▸ Activity
The full listing is to be transcribed exactly, with each picture left out.

▸ Input data
+ + +
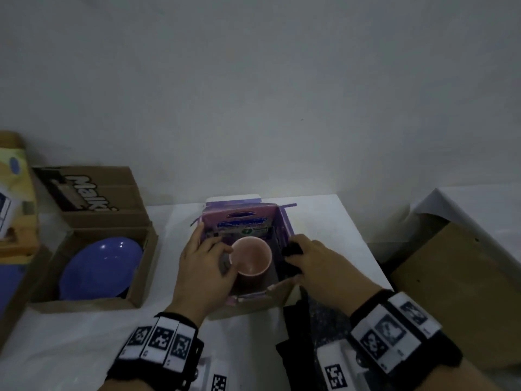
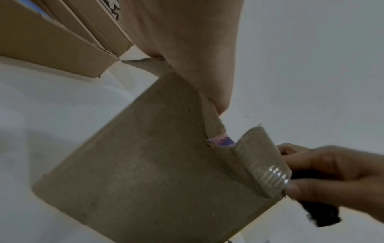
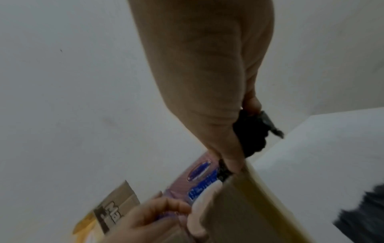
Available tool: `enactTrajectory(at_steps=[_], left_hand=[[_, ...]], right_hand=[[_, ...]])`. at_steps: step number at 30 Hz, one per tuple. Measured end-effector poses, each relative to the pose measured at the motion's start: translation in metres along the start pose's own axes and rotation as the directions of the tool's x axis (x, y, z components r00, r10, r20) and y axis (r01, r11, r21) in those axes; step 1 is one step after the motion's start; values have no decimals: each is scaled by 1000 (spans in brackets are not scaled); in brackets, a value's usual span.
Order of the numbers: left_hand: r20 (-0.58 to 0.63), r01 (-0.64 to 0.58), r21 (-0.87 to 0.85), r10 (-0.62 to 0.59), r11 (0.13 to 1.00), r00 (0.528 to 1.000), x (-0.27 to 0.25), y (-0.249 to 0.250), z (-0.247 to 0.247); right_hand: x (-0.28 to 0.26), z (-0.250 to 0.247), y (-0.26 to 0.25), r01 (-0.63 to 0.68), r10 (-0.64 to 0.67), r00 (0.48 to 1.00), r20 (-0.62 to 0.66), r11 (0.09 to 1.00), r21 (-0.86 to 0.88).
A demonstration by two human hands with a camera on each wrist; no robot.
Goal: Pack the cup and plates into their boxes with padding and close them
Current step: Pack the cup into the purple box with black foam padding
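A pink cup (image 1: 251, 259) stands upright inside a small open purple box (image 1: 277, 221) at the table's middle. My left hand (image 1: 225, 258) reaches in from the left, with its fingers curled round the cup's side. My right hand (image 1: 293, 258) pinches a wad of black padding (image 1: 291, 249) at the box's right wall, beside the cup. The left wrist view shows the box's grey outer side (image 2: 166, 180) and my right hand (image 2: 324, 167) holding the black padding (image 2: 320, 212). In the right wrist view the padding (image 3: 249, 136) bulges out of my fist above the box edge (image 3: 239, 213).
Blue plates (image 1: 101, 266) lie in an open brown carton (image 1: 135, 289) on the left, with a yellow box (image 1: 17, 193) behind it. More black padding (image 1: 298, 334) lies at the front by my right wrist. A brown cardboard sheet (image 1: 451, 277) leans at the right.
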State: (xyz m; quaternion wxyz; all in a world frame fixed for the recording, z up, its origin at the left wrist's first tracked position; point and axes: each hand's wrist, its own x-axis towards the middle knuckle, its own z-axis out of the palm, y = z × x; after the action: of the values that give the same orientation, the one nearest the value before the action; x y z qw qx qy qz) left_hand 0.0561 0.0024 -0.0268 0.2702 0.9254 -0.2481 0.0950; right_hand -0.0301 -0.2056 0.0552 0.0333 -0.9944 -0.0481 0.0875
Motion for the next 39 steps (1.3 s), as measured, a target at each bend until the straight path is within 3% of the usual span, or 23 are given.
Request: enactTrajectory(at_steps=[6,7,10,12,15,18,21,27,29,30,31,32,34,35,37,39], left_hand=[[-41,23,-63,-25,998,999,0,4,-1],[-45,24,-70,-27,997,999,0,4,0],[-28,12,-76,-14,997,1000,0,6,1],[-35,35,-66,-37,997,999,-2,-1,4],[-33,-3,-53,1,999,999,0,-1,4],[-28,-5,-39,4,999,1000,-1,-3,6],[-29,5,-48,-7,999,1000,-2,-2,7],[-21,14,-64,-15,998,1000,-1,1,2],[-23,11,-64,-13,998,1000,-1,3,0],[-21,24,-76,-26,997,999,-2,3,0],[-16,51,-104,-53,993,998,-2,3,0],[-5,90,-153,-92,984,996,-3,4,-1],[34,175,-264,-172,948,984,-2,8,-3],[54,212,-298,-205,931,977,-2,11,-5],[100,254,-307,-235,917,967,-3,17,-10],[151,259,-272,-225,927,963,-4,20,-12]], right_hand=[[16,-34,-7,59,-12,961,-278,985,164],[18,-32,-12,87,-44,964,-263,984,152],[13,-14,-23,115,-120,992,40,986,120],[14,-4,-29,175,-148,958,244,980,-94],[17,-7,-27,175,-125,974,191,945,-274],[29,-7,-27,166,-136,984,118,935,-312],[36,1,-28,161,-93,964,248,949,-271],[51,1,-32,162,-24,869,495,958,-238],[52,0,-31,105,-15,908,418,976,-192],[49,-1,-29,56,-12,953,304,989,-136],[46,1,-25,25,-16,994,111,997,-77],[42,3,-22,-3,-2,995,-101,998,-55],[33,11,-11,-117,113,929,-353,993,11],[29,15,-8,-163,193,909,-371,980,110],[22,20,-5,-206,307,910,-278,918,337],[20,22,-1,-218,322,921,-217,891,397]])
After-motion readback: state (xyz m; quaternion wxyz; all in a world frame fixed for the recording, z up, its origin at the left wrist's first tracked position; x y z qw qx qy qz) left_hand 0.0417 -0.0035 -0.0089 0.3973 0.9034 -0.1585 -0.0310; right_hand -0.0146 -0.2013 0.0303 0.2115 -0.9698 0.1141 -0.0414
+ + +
▸ Result below
Available tool: `enactTrajectory(at_steps=[_], left_hand=[[_, ...]], right_hand=[[_, ...]])`. at_steps: step number at 30 Hz, one per tuple. Measured end-effector poses, each relative to the pose measured at the motion's start: translation in metres along the start pose's own axes and rotation as the directions of the tool's x axis (x, y, z components r00, r10, r20) and y axis (r01, r11, r21) in those axes; step 1 is one step after the motion's start; values have no decimals: each is scaled by 1000 (spans in brackets are not scaled); in brackets, a value's usual span.
Order of the numbers: left_hand: r20 (-0.58 to 0.63), r01 (-0.64 to 0.58), r21 (-0.87 to 0.85), r10 (-0.62 to 0.59), r11 (0.13 to 1.00), r00 (0.528 to 1.000), x (-0.27 to 0.25), y (-0.249 to 0.250), z (-0.247 to 0.247); right_hand: x (-0.28 to 0.26), z (-0.250 to 0.247), y (-0.26 to 0.25), r01 (-0.63 to 0.68), r10 (-0.64 to 0.67), r00 (0.48 to 1.00), r20 (-0.62 to 0.66), r11 (0.09 to 1.00), r21 (-0.86 to 0.88).
A demonstration by two human hands with a camera on each wrist; no robot.
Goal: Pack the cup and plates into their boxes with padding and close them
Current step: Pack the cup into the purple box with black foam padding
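A pink cup (image 1: 251, 259) stands upright inside a small open purple box (image 1: 277, 221) at the table's middle. My left hand (image 1: 225, 258) reaches in from the left, with its fingers curled round the cup's side. My right hand (image 1: 293, 258) pinches a wad of black padding (image 1: 291, 249) at the box's right wall, beside the cup. The left wrist view shows the box's grey outer side (image 2: 166, 180) and my right hand (image 2: 324, 167) holding the black padding (image 2: 320, 212). In the right wrist view the padding (image 3: 249, 136) bulges out of my fist above the box edge (image 3: 239, 213).
Blue plates (image 1: 101, 266) lie in an open brown carton (image 1: 135, 289) on the left, with a yellow box (image 1: 17, 193) behind it. More black padding (image 1: 298, 334) lies at the front by my right wrist. A brown cardboard sheet (image 1: 451, 277) leans at the right.
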State: (xyz m; quaternion wxyz; all in a world frame fixed for the recording, z up, its origin at the left wrist's first tracked position; point and axes: each hand's wrist, its own x-axis towards the middle knuckle, its own z-axis out of the palm, y = z × x; after the action: of the values that give the same orientation, the one nearest the value before the action; x y z qw qx qy qz) left_hand 0.0561 0.0024 -0.0268 0.2702 0.9254 -0.2481 0.0950; right_hand -0.0301 -0.2056 0.0552 0.0333 -0.9944 -0.0481 0.0875
Motion for the next 39 steps (1.3 s), as measured, a target at each bend until the straight path is within 3% of the usual span, or 23 are given.
Request: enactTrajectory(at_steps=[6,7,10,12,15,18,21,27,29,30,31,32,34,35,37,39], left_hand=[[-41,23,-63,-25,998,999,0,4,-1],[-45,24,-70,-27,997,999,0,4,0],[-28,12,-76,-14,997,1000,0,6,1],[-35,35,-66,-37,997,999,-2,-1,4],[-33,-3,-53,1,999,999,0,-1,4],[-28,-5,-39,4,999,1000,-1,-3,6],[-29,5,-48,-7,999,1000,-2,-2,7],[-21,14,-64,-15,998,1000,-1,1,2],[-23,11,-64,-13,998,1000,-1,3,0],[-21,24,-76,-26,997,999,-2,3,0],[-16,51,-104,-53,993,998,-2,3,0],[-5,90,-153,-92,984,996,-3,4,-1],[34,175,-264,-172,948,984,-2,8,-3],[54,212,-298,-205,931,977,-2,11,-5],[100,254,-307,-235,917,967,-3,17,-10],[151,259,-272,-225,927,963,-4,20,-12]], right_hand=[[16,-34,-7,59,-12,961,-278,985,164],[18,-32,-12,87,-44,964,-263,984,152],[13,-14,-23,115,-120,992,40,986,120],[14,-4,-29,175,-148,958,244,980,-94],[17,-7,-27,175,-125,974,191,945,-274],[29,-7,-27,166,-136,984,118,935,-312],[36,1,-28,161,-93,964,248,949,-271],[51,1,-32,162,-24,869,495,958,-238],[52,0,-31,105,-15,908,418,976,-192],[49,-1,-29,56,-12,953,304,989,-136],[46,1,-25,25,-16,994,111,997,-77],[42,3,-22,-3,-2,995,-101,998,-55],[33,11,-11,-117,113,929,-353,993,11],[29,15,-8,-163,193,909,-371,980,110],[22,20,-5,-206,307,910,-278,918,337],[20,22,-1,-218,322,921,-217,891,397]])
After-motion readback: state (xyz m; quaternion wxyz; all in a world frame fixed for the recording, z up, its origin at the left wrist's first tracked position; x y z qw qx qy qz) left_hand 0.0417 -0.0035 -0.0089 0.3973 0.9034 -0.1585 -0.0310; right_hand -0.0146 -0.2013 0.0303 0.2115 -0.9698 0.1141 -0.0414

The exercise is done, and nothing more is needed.